Recovery of Salmonella from Fluid Milk.

Autor: Wilson CR; Division of Microbiology, Food and Drug Administration, Washington, D.C. 20204., Andrews WH; Division of Microbiology, Food and Drug Administration, Washington, D.C. 20204., Poelma PL; Division of Microbiology, Food and Drug Administration, Washington, D.C. 20204., Bruce VR; Division of Microbiology, Food and Drug Administration, Washington, D.C. 20204.
Jazyk: angličtina
Zdroj: Journal of food protection [J Food Prot] 1988 May; Vol. 51 (5), pp. 409-411.
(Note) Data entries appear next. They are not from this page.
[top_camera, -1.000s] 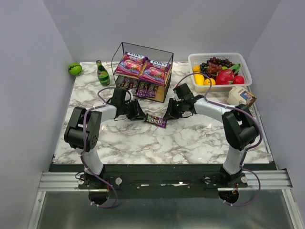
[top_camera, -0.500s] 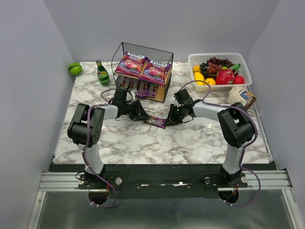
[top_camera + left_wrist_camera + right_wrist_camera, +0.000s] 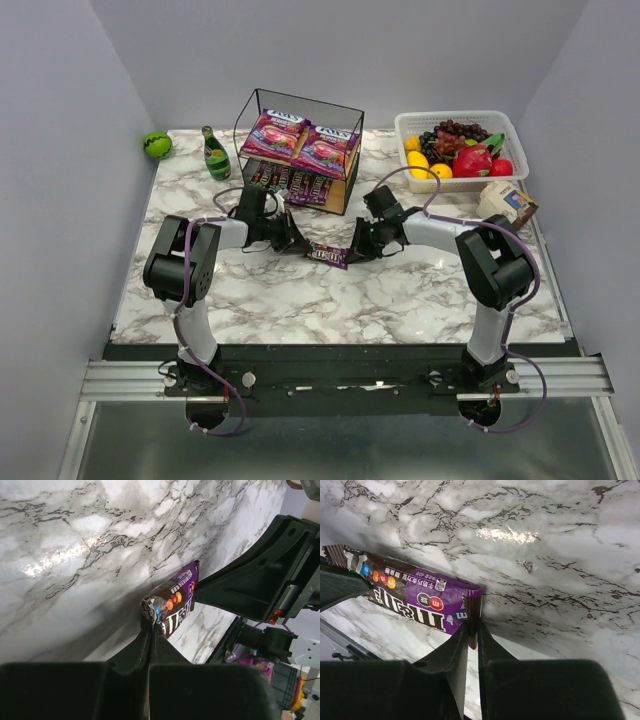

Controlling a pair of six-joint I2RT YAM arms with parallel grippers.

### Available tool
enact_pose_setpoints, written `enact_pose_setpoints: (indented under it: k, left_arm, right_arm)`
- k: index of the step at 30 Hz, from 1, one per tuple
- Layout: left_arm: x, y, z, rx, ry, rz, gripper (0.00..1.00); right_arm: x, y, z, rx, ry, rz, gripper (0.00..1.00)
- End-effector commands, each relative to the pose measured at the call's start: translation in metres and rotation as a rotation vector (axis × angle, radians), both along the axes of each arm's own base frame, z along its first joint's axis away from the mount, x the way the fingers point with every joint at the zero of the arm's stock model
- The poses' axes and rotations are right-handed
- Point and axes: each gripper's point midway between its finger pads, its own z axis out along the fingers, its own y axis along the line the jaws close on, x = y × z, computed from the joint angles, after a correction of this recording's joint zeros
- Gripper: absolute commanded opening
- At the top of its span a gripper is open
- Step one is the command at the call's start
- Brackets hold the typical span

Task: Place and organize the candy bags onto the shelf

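One dark purple-brown M&M's packet (image 3: 327,254) lies on the marble table in front of the shelf (image 3: 300,150). My left gripper (image 3: 298,244) is shut on its left crimped end; in the left wrist view the packet (image 3: 176,601) sticks out past the closed gripper (image 3: 150,625). My right gripper (image 3: 355,250) is shut on the right crimped end, and in the right wrist view the gripper (image 3: 473,630) pinches the packet (image 3: 415,597). Two pink-purple FOX'S bags (image 3: 275,133) (image 3: 325,151) lie on the shelf's upper board. Several M&M's packets (image 3: 292,183) lie on the lower board.
A green bottle (image 3: 215,155) stands left of the shelf, with a green ball (image 3: 156,144) at the far left corner. A white fruit basket (image 3: 404,130) stands at the back right, and a beige carton (image 3: 508,203) lies in front of it.
Both grippers have closed in on the packet from either side and now pinch its two ends. The packet has stayed about where it was.
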Motion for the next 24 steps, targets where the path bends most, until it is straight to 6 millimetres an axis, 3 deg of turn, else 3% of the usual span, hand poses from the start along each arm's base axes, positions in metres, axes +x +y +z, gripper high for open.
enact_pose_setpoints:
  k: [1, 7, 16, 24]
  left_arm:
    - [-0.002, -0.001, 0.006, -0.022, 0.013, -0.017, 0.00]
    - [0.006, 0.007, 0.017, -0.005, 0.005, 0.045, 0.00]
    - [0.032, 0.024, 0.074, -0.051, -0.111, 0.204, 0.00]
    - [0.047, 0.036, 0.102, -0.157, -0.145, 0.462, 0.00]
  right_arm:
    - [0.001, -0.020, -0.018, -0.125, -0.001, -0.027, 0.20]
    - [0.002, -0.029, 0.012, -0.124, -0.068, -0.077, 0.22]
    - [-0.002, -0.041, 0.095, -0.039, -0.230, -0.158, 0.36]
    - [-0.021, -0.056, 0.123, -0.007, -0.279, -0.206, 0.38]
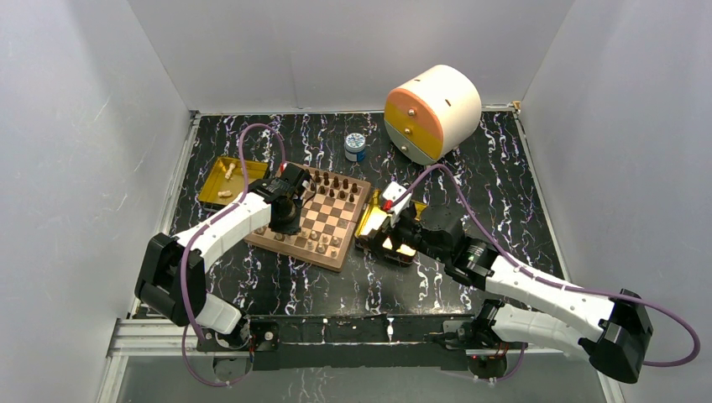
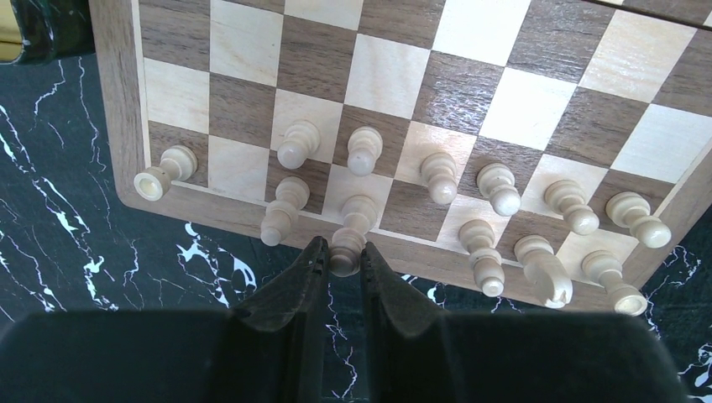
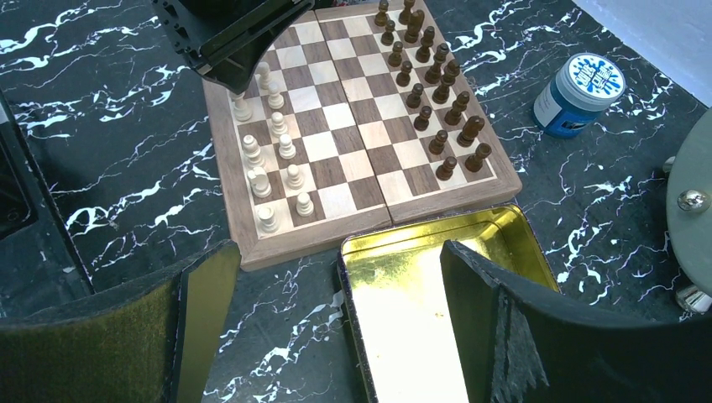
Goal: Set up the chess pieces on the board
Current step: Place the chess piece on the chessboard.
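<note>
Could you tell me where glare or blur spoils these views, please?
Left wrist: the board is sharp with a mild sheen, while the left gripper, closed on a pale piece, is dark and soft-focus. Right wrist: the gold tray mirrors bright light, washing out its floor. Top external: evenly lit, sharp throughout.

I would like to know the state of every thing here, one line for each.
left gripper, shut on a pale piece in the board's edge row.
right gripper, open, empty, over the right gold tray.
right gold tray, no pieces visible.
left gold tray, holds a few pale pieces.
board, unfolded flat.
dark pieces, upright in two rows.
blue jar, lid on.
round drawer unit, drawers shut.
</note>
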`<state>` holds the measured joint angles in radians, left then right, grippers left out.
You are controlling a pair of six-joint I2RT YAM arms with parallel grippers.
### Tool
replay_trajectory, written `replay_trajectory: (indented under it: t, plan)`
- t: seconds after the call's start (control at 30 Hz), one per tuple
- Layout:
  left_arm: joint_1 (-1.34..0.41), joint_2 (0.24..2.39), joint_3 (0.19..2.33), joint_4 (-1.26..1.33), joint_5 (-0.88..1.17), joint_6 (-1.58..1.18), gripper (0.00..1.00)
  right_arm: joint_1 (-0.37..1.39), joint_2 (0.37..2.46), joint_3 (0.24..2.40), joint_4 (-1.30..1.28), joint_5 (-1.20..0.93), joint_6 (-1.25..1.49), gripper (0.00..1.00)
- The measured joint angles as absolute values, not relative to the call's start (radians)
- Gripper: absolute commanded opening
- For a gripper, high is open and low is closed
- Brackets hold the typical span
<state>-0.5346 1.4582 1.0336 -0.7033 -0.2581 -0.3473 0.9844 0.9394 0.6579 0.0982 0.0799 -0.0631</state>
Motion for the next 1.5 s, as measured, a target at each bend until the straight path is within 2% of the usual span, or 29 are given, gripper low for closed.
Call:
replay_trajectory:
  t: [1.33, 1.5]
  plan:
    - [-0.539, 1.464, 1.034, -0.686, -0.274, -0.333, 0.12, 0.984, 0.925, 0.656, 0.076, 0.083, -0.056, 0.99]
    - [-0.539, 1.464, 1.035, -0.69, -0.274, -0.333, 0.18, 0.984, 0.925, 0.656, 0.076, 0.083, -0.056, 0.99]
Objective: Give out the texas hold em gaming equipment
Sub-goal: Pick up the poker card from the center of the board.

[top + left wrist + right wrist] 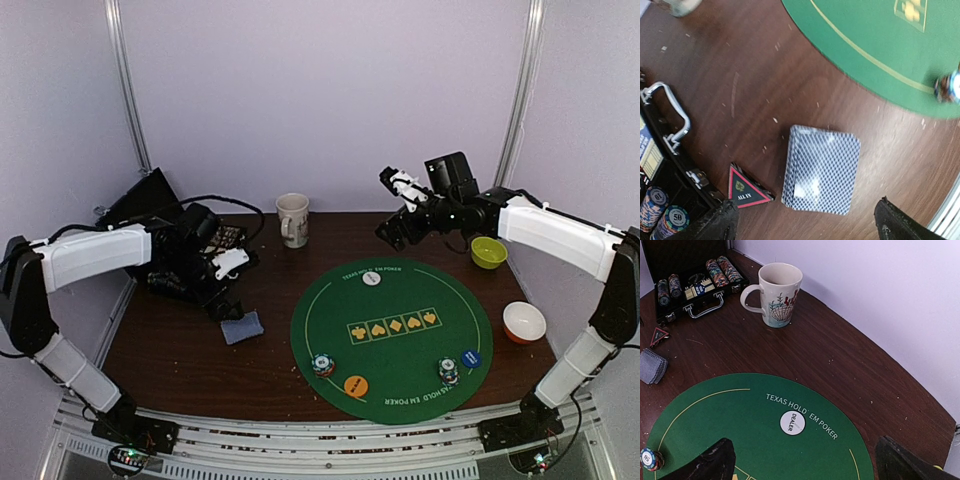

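The left wrist camera alone shows the deck of cards [821, 170] close up. It is a slightly uneven pile, blue-grey patterned backs up, lying flat on the brown worktop [765, 65] just off the edge of the green mat [880, 35]. The left fingers [715, 225] stand spread wide on either side of the deck's near end, released and touching nothing. Just beside the deck lies a black triangular "ALL IN" marker [746, 189]. Next to that is the open black case [670, 165], with chips inside and a metal handle [670, 112].

Only the right wrist camera makes the print readable: the white dealer disc [792, 422] sits on the mat just under the words TEXAS HOLD'EM POKER. The right fingers [705, 465] are also spread wide and empty, hanging above the mat's far part. A mug [777, 290] stands on the worktop beyond the mat, to one side of the case.

The overhead view alone takes in the mat's near side. There are two chip stacks [322, 365] [449, 371], an orange disc [356, 386] beside the left one and a blue disc [471, 358] beside the right. Off the mat to the right stand a yellow-green bowl [488, 251] and a white bowl [524, 322]. In that view the left arm [100, 255] covers much of the case.
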Robot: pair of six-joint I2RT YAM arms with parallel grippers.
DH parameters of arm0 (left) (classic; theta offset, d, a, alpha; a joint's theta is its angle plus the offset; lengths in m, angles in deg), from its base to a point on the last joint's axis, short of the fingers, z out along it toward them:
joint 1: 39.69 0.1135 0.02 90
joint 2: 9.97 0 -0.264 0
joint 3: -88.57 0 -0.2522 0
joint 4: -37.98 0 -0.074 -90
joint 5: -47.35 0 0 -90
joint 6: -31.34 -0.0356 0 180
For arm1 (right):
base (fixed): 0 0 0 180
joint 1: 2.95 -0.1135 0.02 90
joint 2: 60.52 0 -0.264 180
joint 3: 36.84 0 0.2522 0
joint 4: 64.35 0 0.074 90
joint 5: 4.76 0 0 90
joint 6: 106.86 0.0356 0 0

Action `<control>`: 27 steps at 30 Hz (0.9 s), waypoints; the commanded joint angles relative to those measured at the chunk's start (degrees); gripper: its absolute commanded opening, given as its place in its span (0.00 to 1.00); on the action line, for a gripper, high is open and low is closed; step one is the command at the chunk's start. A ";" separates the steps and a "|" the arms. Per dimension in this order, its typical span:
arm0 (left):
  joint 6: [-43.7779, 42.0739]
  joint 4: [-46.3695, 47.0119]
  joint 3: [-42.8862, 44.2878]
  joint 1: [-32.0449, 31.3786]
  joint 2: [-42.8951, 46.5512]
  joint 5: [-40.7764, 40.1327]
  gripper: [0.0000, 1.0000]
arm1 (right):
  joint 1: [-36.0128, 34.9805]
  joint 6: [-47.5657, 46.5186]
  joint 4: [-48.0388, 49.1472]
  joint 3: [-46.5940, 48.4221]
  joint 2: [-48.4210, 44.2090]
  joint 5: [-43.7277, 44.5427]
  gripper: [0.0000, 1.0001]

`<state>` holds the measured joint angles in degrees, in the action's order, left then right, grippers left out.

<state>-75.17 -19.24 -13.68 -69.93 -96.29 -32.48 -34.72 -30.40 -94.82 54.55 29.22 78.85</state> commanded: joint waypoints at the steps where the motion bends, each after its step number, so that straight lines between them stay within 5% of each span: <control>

DOI: 10.4315/0362-028X-51.5.409
Abstrakt: Methodology was developed for isolation of Salmonella from skim milk, 2% fat milk, whole milk and buttermilk. Lactose broth, lactose broth plus brilliant green dye, buffered peptone water and each milk type plus brilliant green dye were evaluated as preenrichment broths. Incubation temperatures of 35 and 43°C were compared for use at the preenrichment stage. The recovery of Salmonella was determined after selective enrichment in selenite cystine, tetrathionate and Rappaport-Vassiliadis broths. Results indicated that fluid milk should be examined for Salmonella by being preenriched in lactose broth, subcultured to selenite cystine and tetrathionate broths and streaked to selective agars, with 35°C as the incubation temperature throughout the analysis.